## WHAT THIS TASK INVOLVES
Any picture in the listing is left out of the copy; all else is duplicated exactly.
====== SUPPLIED MATERIAL
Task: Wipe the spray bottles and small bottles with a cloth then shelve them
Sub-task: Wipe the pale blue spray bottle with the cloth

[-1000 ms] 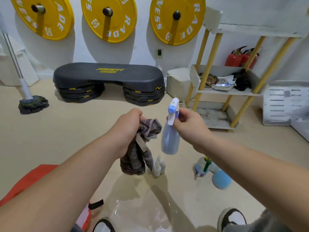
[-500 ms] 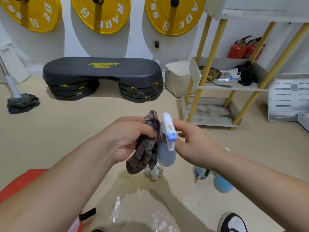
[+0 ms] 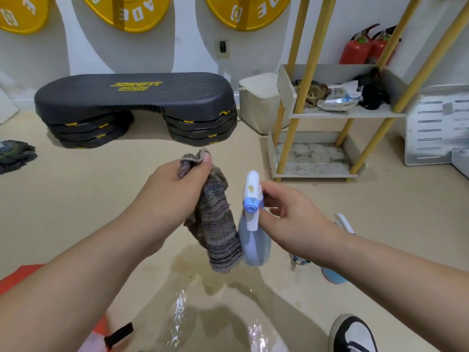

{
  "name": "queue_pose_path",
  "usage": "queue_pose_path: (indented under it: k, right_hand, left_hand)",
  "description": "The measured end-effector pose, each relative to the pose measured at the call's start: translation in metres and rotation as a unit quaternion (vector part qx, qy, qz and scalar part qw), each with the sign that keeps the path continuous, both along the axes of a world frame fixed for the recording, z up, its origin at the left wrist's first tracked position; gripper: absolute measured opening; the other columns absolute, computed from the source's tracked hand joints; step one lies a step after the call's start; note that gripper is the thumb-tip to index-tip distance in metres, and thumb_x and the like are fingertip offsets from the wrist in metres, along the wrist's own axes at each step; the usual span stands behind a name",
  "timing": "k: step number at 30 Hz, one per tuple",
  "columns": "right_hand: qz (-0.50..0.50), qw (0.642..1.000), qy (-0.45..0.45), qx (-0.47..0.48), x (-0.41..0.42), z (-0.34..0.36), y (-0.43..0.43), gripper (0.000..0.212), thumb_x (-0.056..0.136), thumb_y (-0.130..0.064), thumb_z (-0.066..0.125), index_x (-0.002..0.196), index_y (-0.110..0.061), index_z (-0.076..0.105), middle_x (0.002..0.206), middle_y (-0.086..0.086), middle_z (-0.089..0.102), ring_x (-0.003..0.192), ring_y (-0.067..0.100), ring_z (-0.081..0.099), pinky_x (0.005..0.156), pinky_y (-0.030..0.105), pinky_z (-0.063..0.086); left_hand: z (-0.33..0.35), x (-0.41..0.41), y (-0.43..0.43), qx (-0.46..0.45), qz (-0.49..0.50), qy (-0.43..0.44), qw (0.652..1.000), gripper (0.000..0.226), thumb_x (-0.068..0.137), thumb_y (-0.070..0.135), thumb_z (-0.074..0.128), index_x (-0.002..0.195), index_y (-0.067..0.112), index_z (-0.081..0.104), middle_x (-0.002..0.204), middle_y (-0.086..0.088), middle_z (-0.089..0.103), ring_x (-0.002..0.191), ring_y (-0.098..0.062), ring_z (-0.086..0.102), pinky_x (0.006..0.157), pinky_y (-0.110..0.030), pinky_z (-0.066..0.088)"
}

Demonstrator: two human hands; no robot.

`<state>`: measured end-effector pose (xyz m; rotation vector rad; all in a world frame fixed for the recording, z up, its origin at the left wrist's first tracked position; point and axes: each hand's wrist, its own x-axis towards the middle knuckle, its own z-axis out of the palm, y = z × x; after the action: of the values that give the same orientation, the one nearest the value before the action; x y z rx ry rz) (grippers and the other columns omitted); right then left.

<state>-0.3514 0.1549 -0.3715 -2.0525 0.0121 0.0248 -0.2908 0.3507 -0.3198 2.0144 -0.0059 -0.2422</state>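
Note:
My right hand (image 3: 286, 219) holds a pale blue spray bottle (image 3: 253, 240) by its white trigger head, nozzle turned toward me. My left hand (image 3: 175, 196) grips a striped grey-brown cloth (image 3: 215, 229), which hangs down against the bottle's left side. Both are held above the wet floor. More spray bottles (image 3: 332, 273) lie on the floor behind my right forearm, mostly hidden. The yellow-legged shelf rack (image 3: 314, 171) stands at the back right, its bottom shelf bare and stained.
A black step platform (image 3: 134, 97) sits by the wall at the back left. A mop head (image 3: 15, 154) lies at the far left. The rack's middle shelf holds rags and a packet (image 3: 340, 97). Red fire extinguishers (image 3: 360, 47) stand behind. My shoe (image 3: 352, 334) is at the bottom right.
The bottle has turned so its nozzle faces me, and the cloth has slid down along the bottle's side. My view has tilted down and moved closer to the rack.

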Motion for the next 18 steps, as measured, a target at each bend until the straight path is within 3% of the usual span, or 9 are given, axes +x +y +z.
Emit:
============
## EXERCISE RESULT
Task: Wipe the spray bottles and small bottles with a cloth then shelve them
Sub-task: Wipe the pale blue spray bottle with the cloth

[-1000 ms] 
[-500 ms] 
[+0 ms] 

{
  "name": "queue_pose_path",
  "usage": "queue_pose_path: (indented under it: k, right_hand, left_hand)",
  "description": "The measured end-effector pose, each relative to the pose measured at the call's start: translation in metres and rotation as a unit quaternion (vector part qx, qy, qz and scalar part qw), each with the sign that keeps the path continuous, both along the axes of a world frame fixed for the recording, z up, its origin at the left wrist's first tracked position; gripper: absolute measured opening; the other columns absolute, computed from the source's tracked hand joints; step one lies a step after the call's start; note that gripper is the thumb-tip to index-tip distance in metres, and thumb_x and the like are fingertip offsets from the wrist in metres, along the wrist's own axes at each step; the usual span stands behind a name",
  "timing": "k: step number at 30 Hz, one per tuple",
  "columns": "right_hand: qz (-0.50..0.50), qw (0.642..1.000), qy (-0.45..0.45), qx (-0.47..0.48), x (-0.41..0.42), z (-0.34..0.36), y (-0.43..0.43), gripper (0.000..0.212), thumb_x (-0.056..0.136), thumb_y (-0.130..0.064), thumb_z (-0.066..0.125), index_x (-0.002..0.196), index_y (-0.110..0.061), index_z (-0.076..0.105), middle_x (0.002..0.206), middle_y (-0.086..0.086), middle_z (-0.089..0.102), ring_x (-0.003..0.192), ring_y (-0.067..0.100), ring_z (-0.081..0.099), pinky_x (0.005..0.156), pinky_y (-0.030..0.105), pinky_z (-0.063..0.086); left_hand: z (-0.33..0.35), x (-0.41..0.41), y (-0.43..0.43), qx (-0.46..0.45), qz (-0.49..0.50), qy (-0.43..0.44), qw (0.652..1.000), gripper (0.000..0.226), thumb_x (-0.068..0.137), thumb_y (-0.070..0.135), thumb_z (-0.074..0.128), index_x (-0.002..0.195), index_y (-0.067..0.112), index_z (-0.081..0.104), middle_x (-0.002..0.204), middle_y (-0.086..0.088), middle_z (-0.089..0.103), ring_x (-0.002..0.191), ring_y (-0.098..0.062), ring_z (-0.086..0.102), pinky_x (0.006..0.157), pinky_y (-0.110..0.030), pinky_z (-0.066..0.088)"
}

Demonstrator: two human hands; no robot.

`<state>`: measured end-effector pose (xyz m; rotation vector rad; all in a world frame fixed for the recording, z up, its origin at the left wrist's first tracked position; point and axes: each hand's wrist, its own x-axis towards the middle knuckle, its own z-axis out of the palm, y = z × x; after the action: of the values that give the same orientation, the one nearest the value before the action; x y z rx ry rz) (grippers and the other columns omitted); right then left.

<state>-0.3514 0.1549 -0.3715 -2.0525 0.0121 0.0248 -0.2908 0.3507 -0.3198 2.0144 -0.0059 -0.2422</state>
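Note:
My right hand (image 3: 286, 219) holds a pale blue spray bottle (image 3: 253, 240) by its white trigger head, nozzle turned toward me. My left hand (image 3: 175, 196) grips a striped grey-brown cloth (image 3: 215, 229), which hangs down against the bottle's left side. Both are held above the wet floor. More spray bottles (image 3: 332, 273) lie on the floor behind my right forearm, mostly hidden. The yellow-legged shelf rack (image 3: 314, 171) stands at the back right, its bottom shelf bare and stained.
A black step platform (image 3: 134, 97) sits by the wall at the back left. A mop head (image 3: 15, 154) lies at the far left. The rack's middle shelf holds rags and a packet (image 3: 340, 97). Red fire extinguishers (image 3: 360, 47) stand behind. My shoe (image 3: 352, 334) is at the bottom right.
The bottle has turned so its nozzle faces me, and the cloth has slid down along the bottle's side. My view has tilted down and moved closer to the rack.
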
Motion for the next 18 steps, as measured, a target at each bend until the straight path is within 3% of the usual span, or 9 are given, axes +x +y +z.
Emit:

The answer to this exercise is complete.